Yes, this –– the 2 "classic musicals" could be impacting each other's business (though one of them is doing quite better than the other)
Are plans to move Dreamgirls still happening, or has that ship sailed?
MadsonMelo
Broadway Legend Joined: 3/24/14
#42Broadway Grosses: Week Ending 7/8/18
Posted: 7/10/18 at 9:12pm
In a recent podcast Casey said that he'll likely have 5 shows next year on Broadway and that Dreamgirls is definitely happening.
#43Broadway Grosses: Week Ending 7/8/18
Posted: 7/11/18 at 1:16am
@bear88 re "bone-headed mistakes" I guess #1 is that they seem to be doing very little to sell the show. I've mentioned it to a few people who should be logical targets for ticket sales and they were shocked to discover it existed. That the marketing is flawed (it seems to suffer from the build it and they will come mentality that afflicts a lot of inexperience producers) seems pretty obvious. The second reason is perhaps more disputed by some, which is that there just isn't that much of an audience for a show with this catalog as its base, and without anything in the nature of a legitimate star. (And it does not help that the WOM on the book is not very good.)

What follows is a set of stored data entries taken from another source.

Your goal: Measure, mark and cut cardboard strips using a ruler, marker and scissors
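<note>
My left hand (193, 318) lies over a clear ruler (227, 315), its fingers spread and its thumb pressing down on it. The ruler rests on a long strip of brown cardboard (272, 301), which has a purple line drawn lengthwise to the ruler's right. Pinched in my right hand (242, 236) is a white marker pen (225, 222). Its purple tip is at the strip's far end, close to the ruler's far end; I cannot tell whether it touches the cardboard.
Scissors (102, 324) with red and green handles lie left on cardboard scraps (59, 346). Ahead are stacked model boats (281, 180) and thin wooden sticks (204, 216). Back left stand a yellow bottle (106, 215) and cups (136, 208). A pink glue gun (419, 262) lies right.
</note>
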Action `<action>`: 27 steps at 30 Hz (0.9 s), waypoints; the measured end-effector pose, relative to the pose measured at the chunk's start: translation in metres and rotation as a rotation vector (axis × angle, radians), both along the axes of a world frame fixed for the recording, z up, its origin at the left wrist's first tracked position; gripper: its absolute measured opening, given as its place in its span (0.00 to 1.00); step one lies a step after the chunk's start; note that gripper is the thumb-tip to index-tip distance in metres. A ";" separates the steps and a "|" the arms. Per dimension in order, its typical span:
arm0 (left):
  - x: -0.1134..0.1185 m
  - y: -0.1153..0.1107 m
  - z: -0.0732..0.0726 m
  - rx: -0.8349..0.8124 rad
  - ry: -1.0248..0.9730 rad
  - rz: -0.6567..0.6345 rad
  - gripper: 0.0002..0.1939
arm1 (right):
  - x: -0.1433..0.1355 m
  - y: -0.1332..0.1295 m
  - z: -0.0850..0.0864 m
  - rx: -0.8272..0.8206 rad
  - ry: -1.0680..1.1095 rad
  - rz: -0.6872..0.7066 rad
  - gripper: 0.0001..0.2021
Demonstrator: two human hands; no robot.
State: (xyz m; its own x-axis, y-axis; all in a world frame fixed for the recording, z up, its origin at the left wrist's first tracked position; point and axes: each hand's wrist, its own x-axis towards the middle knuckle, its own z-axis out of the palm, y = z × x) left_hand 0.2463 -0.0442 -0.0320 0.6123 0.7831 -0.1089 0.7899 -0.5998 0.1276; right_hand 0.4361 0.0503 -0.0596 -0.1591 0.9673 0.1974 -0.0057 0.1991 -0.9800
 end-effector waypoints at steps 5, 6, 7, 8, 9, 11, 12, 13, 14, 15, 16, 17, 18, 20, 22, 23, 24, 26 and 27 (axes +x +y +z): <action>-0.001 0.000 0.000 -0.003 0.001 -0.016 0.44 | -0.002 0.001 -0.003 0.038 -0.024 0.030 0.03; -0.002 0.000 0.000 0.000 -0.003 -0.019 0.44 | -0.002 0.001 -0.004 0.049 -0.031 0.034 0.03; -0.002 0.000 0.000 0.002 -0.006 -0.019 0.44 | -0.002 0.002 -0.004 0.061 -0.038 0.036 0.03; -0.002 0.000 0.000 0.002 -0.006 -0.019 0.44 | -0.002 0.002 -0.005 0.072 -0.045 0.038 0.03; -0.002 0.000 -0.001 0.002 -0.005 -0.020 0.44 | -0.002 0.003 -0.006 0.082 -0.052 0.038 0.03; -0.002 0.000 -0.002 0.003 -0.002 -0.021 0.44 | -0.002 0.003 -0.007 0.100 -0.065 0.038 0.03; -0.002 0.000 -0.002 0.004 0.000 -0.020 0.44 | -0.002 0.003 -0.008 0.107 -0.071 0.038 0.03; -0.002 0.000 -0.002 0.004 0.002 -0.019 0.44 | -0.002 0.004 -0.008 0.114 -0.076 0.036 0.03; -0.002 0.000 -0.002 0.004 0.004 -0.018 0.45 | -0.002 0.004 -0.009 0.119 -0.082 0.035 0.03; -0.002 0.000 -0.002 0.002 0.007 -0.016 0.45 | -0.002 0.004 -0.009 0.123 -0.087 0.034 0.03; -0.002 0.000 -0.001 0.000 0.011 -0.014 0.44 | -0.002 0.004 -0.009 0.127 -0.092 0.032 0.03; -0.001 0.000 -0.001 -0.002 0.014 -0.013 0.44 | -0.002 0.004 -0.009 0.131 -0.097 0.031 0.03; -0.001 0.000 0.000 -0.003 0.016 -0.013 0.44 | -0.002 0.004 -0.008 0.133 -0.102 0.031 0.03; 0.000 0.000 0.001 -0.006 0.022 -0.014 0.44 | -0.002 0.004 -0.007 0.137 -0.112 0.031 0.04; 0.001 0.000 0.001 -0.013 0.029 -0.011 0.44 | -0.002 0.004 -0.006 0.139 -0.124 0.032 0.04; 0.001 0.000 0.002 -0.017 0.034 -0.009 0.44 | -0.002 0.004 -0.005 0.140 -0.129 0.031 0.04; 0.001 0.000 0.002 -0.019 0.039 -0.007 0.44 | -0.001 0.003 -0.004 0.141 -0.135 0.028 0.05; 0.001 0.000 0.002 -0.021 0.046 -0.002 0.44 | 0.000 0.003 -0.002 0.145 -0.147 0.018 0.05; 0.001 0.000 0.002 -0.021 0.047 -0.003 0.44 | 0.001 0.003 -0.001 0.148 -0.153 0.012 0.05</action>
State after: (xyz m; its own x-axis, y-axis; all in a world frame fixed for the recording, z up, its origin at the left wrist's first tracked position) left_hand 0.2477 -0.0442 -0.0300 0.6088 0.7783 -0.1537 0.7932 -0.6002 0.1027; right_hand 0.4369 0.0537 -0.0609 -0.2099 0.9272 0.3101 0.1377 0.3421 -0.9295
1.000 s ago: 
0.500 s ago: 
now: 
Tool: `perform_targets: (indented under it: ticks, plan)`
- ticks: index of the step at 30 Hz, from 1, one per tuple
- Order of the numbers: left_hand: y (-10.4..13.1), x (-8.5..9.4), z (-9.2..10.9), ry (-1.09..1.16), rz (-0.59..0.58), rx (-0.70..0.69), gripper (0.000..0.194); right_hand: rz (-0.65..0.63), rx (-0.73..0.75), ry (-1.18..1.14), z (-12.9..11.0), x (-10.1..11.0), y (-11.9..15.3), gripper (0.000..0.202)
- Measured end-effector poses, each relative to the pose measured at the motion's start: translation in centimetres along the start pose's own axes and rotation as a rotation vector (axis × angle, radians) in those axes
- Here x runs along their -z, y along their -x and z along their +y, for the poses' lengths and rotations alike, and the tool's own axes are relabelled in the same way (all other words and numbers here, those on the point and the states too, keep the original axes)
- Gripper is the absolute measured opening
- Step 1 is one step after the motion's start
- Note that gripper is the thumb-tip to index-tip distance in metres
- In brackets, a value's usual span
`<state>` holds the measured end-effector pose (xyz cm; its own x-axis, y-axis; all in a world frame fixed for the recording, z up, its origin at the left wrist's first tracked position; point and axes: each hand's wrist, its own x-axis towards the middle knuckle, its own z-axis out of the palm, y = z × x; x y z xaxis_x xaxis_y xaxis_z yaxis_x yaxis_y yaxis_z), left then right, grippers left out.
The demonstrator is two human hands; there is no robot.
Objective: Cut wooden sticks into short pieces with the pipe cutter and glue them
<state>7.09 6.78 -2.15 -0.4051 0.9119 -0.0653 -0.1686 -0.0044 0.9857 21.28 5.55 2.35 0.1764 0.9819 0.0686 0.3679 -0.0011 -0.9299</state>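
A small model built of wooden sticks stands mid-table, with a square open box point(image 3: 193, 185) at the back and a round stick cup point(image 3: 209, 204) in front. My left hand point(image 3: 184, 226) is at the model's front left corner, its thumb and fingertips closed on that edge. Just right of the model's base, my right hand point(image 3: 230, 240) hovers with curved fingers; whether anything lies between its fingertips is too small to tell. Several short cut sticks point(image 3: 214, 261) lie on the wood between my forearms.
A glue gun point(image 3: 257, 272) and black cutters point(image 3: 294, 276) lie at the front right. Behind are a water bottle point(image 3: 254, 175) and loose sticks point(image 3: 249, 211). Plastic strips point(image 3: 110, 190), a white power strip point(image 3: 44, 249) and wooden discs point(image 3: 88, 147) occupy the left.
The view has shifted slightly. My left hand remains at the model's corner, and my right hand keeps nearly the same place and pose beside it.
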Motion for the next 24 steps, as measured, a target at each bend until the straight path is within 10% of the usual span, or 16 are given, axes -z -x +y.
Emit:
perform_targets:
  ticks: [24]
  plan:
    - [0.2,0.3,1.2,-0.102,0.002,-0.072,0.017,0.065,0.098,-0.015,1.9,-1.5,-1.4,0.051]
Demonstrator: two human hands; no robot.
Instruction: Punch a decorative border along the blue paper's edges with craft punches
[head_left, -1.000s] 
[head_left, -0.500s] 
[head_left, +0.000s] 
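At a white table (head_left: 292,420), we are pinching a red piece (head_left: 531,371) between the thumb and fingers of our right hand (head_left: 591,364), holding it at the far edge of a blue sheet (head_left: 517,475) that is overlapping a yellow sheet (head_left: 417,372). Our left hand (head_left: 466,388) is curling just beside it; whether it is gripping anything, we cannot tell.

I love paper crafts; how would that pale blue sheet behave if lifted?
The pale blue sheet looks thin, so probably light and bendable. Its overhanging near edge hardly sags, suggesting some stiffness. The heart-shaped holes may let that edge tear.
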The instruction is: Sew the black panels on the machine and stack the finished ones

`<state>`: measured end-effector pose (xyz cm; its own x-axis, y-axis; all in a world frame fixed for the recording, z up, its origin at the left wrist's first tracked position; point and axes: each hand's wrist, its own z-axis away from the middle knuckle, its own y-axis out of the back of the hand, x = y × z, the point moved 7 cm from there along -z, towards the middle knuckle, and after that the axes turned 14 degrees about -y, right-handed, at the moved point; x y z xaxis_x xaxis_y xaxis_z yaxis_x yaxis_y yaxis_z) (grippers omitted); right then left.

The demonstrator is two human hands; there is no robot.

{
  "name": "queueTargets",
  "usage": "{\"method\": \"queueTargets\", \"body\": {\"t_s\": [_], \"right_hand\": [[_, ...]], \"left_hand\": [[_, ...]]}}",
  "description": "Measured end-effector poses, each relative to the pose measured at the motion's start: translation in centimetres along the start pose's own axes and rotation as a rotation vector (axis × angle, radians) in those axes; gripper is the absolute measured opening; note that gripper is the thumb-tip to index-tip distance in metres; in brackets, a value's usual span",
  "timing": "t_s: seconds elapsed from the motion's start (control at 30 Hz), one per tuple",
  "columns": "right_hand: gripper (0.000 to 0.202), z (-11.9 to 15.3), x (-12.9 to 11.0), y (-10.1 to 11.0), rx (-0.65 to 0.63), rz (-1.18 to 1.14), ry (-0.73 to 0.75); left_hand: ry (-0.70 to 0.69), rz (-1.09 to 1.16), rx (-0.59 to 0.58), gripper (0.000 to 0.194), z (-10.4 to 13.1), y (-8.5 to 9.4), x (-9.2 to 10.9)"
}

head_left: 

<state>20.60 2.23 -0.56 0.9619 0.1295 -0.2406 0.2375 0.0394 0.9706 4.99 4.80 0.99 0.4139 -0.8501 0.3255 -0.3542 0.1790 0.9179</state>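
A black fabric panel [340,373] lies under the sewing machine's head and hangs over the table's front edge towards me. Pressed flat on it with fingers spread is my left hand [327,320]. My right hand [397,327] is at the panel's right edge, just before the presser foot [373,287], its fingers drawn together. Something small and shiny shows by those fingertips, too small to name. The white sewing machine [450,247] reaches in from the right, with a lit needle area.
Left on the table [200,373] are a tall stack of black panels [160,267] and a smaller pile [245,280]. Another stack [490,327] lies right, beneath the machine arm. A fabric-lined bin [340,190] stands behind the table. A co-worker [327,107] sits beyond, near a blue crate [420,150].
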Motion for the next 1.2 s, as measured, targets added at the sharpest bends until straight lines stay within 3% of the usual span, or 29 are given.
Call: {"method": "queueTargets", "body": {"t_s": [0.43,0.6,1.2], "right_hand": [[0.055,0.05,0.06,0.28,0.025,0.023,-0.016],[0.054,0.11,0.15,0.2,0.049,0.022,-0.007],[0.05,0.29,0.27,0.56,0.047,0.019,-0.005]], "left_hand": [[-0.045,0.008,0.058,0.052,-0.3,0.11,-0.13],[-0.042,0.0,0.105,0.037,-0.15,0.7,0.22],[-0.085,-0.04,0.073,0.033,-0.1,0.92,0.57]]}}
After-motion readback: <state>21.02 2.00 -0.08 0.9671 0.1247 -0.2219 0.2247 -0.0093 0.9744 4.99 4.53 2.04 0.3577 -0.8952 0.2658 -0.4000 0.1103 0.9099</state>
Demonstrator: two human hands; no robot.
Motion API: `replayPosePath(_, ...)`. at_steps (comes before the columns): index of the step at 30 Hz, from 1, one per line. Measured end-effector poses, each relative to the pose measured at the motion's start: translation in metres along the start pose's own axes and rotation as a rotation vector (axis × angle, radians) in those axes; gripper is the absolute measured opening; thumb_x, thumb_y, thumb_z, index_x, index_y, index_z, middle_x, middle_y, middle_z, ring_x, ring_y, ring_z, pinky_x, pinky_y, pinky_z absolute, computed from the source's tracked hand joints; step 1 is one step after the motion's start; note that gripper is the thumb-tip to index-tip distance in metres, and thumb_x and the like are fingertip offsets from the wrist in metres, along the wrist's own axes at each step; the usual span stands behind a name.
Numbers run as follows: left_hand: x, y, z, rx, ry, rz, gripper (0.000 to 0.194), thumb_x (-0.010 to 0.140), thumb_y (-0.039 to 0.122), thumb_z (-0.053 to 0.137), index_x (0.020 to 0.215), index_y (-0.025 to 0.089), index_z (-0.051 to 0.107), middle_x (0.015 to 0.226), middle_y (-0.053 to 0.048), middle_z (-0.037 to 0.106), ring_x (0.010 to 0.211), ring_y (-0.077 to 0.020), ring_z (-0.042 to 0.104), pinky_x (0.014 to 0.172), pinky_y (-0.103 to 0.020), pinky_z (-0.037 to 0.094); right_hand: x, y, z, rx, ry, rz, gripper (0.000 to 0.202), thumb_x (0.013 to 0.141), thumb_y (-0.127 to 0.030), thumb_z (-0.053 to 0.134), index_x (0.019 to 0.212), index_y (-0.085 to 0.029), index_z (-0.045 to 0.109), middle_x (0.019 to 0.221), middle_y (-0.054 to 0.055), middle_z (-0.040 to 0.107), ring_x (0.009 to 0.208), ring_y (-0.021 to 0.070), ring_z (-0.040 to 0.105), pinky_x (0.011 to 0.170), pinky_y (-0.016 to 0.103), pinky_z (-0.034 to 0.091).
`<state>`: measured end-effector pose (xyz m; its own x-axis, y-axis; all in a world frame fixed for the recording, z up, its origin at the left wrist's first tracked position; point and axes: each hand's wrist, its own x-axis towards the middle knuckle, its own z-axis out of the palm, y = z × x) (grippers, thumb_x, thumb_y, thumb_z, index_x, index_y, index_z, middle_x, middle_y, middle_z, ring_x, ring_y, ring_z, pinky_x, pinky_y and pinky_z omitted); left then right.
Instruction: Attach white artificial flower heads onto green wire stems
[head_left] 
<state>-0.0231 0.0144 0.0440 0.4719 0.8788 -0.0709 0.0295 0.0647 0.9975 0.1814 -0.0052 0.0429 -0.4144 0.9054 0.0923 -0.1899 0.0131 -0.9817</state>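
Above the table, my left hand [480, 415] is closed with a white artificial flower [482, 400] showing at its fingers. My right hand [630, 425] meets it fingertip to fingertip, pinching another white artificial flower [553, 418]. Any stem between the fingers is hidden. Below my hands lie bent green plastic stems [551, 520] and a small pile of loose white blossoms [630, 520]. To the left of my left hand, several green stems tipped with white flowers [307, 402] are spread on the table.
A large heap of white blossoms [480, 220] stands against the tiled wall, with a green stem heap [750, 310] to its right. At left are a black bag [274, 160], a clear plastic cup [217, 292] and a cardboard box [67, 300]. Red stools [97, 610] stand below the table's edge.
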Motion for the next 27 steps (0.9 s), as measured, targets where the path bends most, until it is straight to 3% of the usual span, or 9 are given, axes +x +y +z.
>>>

@Solipsist re "trouble" I don't have the specific answer but I didn't think I was being ambiguous: clearly, as with any show, some sustained period of performing under a show's nut is a warning flag of trouble afoot. A show that has made some pretty big money and is still above water when it drops $200k in a week is not drowning.
#45Broadway Grosses: Week Ending 7/8/18
Posted: 7/11/18 at 10:29am
PThespian said: "What is it’s [sic] nut?"
I don't know, but from the curb, clearly it is nowhere near almost $750k.